# Church Membership Vows versus Private vows with God



## Nicholas Perella (May 14, 2015)

[I am sorry moderators if this is not the correct forum to post this thread]

I have somebody specifically in mind who is a member of a PC(USA). What I am specifically going to ask about easily would fit for a member of a Roman Catholic Church as well, which has also come to my conversations from time to time. 
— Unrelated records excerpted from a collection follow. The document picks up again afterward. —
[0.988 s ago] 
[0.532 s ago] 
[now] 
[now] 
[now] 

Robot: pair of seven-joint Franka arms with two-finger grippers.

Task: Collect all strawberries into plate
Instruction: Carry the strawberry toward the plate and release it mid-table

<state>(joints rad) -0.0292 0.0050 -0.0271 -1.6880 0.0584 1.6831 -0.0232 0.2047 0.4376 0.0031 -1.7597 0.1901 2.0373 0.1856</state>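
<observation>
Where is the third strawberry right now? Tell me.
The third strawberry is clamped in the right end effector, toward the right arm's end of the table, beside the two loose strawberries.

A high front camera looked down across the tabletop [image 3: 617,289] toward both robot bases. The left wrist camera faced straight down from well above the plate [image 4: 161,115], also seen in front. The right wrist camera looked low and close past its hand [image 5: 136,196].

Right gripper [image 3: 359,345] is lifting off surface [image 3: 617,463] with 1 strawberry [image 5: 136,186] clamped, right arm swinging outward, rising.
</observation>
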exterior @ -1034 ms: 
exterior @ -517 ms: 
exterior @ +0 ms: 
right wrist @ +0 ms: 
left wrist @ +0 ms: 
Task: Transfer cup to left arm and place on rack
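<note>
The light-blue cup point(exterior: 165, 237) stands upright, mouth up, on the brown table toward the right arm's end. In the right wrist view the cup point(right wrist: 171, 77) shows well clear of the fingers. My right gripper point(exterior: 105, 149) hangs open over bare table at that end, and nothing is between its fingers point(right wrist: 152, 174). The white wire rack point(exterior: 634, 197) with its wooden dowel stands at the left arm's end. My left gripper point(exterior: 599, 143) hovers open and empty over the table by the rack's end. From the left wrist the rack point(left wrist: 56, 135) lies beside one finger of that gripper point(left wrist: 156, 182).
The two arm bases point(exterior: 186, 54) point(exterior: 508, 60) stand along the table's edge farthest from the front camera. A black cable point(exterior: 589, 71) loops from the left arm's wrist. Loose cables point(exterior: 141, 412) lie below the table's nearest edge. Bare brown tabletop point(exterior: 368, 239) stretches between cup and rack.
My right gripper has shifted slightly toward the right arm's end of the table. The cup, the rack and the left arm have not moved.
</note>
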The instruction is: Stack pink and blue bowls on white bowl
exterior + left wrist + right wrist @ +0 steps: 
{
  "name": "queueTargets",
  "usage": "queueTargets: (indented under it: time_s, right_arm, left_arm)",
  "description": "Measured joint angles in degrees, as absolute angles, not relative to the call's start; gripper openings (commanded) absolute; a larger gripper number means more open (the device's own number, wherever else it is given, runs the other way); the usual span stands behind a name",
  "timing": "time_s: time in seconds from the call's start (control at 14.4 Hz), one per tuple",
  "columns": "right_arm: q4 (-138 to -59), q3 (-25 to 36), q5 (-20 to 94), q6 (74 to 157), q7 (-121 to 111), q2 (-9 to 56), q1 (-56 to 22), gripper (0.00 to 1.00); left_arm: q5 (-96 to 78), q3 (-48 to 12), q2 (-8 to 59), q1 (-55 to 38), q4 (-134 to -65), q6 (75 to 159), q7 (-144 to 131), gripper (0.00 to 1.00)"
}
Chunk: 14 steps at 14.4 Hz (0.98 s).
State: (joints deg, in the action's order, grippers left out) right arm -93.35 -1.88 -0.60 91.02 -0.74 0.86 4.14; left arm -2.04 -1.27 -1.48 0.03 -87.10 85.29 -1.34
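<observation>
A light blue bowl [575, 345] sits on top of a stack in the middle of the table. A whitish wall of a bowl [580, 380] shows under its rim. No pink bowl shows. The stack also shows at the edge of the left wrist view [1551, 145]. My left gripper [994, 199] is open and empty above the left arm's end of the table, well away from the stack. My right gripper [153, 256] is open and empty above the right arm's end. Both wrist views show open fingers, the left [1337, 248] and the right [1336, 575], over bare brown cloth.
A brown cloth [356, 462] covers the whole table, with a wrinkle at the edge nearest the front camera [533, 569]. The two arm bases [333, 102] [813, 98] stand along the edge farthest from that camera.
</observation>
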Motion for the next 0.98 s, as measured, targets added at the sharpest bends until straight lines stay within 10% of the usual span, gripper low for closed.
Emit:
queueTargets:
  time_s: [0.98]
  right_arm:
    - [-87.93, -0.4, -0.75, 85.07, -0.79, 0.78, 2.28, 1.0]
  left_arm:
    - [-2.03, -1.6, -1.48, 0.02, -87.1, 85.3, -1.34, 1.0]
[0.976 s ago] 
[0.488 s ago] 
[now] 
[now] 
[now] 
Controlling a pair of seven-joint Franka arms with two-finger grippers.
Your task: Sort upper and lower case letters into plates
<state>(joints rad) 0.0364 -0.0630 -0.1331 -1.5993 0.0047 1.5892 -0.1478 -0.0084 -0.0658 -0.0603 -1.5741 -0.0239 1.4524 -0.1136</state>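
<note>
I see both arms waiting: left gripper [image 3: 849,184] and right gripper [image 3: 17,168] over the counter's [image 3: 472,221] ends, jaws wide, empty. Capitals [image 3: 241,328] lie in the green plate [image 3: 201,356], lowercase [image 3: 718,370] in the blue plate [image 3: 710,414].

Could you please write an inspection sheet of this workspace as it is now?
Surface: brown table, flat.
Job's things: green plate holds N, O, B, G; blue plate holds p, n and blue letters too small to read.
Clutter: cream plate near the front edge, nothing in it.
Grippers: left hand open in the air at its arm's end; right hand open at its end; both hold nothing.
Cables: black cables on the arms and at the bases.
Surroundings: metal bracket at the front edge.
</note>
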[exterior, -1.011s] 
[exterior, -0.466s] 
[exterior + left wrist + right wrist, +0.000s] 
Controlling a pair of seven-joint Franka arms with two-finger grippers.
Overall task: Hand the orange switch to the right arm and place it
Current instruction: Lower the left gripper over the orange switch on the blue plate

I am wondering at what point(s) might membership vows conflict with ones conscience in regards to God and His Word. I know all churches are not perfect, but it seems to me, which is little since I did not attend church for most of my life, that Confessional churches though in practice may differ there is still an accord in the membership vows to allow for a Christian to find no conflict of conscience between their vows and God's Word. In other words, when might the honoring of membership vows and all the attachments that a Church may add to their constitution or statements over the years come into conflict? Do not membership vows declare that the church member adheres to all that the church may confess? When might privy thoughts matter no more because the public confession in the membership vows really state what a member believes?

Since this is understandably a case by case basis in approach, I am going to use the following conversation template to point out what I am driving at specifically as follows:

Person A: I think it is wrong that our church holds Doctrine Z.
Person B: You are a member of that church so your vows support Doctrine Z.
Person A: My vows, though to the church, are first and foremost vows to God, so yes, my church adheres to Doctrine Z but that does not mean that I adhere to Doctrine Z.
Person B: Your church membership vows mean you do adhere to Doctrine Z because that is what your church confesses and your vows are still with the church unless you are not honoring your church membership vows.
Person A: As I said, I do not have to believe everything in our church in order to remain honorable to my membership vows because God's covenant with me trumps church membership Doctrines and vows.

In what way might this scenario be true, not true, in part or whole?

Maybe there is a case to made that somebody could hold to doctrines completely opposite to the church doctrines and as long as church disciple allows the person to remain in the church that person could stay within that church. Yet, could a person truly say they are upholding membership vows and to use the example above that though they say they do not believe in Doctrine Z their membership vows do declare they hold to Doctrine Z no matter what they might privately think?

Thank You.
Any links to previous threads, articles, books, or any other valid postulating on the subject will be gratefully welcomed!


----------



## Nicholas Perella (May 14, 2015)

Maybe other ways to state my question:

When do church membership vows mean anything in terms of holding the church member to public compliance even if their private compliance differs?

Do they only mean anything if the church body upholds by disciple that the membership vows mean anything?

Or is there a case to made on a moral level that even if the church does not disciple their private confession, morally their membership vows (public confession) trump their private confession before God?


----------



## Edward (May 14, 2015)

Can you post the PCUSA vows so we can comment more intelligently?


----------



## Nicholas Perella (May 15, 2015)

Edward said:


> Can you post the PCUSA vows so we can comment more intelligently?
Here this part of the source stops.